C++ iostreams has bad opinion for being rather inefficient, although different numbers suggest that it's rather quality-of-implementation issue, rather than iostream disadvantage.

Anyway, just to be sure that it's not anything like slow hdd you might compare execution time to e.g.

cat file1 > file2

Of cource cat will be a bit quicker, as it doesn't double the size of your data.

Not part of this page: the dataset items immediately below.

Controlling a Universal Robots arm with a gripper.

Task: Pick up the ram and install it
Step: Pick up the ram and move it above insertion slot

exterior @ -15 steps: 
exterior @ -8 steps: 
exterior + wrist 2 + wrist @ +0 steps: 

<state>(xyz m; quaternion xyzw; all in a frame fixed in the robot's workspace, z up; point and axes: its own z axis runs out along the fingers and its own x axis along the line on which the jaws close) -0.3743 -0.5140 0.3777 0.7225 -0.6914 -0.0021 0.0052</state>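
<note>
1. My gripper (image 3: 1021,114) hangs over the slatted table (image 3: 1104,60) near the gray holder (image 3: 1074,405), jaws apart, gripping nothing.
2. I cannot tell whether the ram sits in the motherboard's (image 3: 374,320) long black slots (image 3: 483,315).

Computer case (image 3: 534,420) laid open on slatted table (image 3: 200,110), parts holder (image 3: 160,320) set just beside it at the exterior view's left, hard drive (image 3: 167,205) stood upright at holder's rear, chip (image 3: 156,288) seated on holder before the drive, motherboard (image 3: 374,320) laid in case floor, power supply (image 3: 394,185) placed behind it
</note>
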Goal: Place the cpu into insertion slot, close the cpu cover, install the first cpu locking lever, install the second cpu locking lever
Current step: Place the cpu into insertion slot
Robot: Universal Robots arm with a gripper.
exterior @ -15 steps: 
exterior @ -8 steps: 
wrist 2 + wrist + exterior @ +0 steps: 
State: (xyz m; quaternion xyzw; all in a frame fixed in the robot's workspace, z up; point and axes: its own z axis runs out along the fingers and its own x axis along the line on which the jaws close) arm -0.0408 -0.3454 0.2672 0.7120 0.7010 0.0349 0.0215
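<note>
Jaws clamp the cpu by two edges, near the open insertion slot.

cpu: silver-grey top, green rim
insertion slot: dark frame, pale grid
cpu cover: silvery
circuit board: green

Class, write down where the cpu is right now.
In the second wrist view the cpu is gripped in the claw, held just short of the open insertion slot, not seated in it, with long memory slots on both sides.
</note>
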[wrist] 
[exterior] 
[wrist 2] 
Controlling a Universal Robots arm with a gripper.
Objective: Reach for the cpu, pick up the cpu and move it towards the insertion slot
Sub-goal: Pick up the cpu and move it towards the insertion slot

Then try to compare efficieny of your code with following:

#include <stdio.h>
#include <unistd.h>

int main()
{
    unsigned char buffer[1024*1024]; // 1MB buffer should be enough

    while (!eof(STDIN_FILENO)){
        size_t len = read(STDIN_FILENO, &buffer[0], 1024*1024);
        write(STDOUT_FILENO, &buffer[0], len);
        write(STDOUT_FILENO, &buffer[0], len);
    }

    return 0;
}

EDIT:

Sorry, my bad. Try

#include <stdio.h>
#include <unistd.h>

int main()
{
    unsigned char buffer[1024*1024]; // 1MB buffer should be enough

    size_t len = read(STDIN_FILENO, &buffer[0], 1024*1024);

    while(len > 0){
        write(STDOUT_FILENO, &buffer[0], len);
        write(STDOUT_FILENO, &buffer[0], len);
        len = read(STDIN_FILENO, &buffer[0], 1024*1024);
    }

    return 0;
}

Question 4

If I understand correctly, for each byte you read, you then write 2 bytes. So output file will be double size of the input. If your input is big enough - total IO (read + 2 * write) time will be significant.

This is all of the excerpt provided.